La realidad de la Pascua, la realidad del Resucitado nos abre al tiempo nuevo que resuena e irrumpe hoy: “ya está germinando, ¿no se dan cuenta?” (Is. 43, 19). “Si una presencia invisible, silenciosa, expansiva y viral nos cuestionó y trastornó, dejemos que sea esa otra Presencia discreta, respetuosa y no invasiva la que nos vuelva a llamar y nos enseñe a no tener miedo de enfrentar la realidad” (Carta a los sacerdotes de Roma). ¿De qué presencia se trata? Es la presencia del Espíritu que se ha derramado sobre nosotros en este Pentecostés, presencia que renueva, presencia que transforma, presencia que recrea, presencia que anima, presencia que nos regala la experiencia de Cristo resucitado y que nos hace vivir como resucitados. Qué el Espíritu Santo, el que consuela y acompaña, nos enseñe y nos ayude a acompañar, a cuidar y vendar las heridas de nuestra gente. Dejemos que El nos conduzca como maestro y vaya escribiendo en nuestra carne cada Palabra del evangelio, que abra nuestros ojos para descubrir los rastros del resucitado en nuestra vida, que sacuda como un viento nuestras casas, nuestras comunidades, nuestras familias, que nos quite el miedo y que como un artista plasme en nuestro barro un rostro nuevo de hijos y hermanos.
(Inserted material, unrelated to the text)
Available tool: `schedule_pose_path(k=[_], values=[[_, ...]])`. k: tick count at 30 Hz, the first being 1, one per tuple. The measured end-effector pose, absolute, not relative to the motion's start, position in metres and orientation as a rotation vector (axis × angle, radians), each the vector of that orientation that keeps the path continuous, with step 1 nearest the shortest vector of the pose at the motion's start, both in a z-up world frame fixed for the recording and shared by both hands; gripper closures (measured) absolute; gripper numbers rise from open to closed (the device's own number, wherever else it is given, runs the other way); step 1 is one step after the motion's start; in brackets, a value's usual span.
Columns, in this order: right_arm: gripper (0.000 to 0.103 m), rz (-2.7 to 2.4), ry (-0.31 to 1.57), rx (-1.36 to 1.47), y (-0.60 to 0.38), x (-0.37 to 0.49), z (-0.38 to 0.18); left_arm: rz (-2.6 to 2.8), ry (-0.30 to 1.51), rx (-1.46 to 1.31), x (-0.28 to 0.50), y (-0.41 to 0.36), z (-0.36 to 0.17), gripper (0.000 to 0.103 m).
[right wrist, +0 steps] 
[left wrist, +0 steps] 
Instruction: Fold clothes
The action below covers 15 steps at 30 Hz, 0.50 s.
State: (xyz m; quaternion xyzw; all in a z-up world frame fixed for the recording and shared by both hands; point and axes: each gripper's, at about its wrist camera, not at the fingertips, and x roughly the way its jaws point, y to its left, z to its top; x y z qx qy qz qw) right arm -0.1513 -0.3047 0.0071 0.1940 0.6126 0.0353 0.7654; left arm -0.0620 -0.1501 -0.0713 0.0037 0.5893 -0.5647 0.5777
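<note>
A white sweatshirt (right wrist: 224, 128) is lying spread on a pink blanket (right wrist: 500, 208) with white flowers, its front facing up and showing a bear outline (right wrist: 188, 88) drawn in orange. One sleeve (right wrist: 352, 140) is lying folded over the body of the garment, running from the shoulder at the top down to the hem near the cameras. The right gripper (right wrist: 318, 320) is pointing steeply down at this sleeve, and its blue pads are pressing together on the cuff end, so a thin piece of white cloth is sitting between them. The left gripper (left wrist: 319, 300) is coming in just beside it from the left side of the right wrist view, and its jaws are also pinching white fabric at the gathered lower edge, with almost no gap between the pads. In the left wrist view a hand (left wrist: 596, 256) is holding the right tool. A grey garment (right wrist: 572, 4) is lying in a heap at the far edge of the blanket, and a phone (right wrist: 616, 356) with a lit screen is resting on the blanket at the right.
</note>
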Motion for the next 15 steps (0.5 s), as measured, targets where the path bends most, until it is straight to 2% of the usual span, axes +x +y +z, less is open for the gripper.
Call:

Queridos hermanos curas hoy más que nunca debemos ser hombres de esperanza, hombres que custodien la fe y la esperanza de nuestro pueblo: que nuestras palabras engendren la esperanza, que nuestros gestos sean testimonio de esperanza, especialmente esas manos que bendicen, porque el misterio del sacerdote son las manos consagradas que acarician, que bendicen, que sanan.
Somos los heraldos de la Pascua, salgamos al cruce de los caminos como dice Francisco para compartir “la buena noticia a los pobres, para anunciar la liberación a los cautivos y la vista a los ciegos, para dar la libertad a los oprimidos y proclamar un año de gracia del Señor” (cf. Lc.4, 18-19).
Queridos hermanos sacerdotes: ¡Que María, la Virgen del Buen Viaje, la Señora del camino, y de los caminantes, implore para nosotros una nueva efusión del Espíritu, que convierta nuestra existencia sacerdotal en testimonio viviente del Crucificado – Resucitado: siervos del amor, en la entrega de la propia vida, como sacerdotes de la humanidad.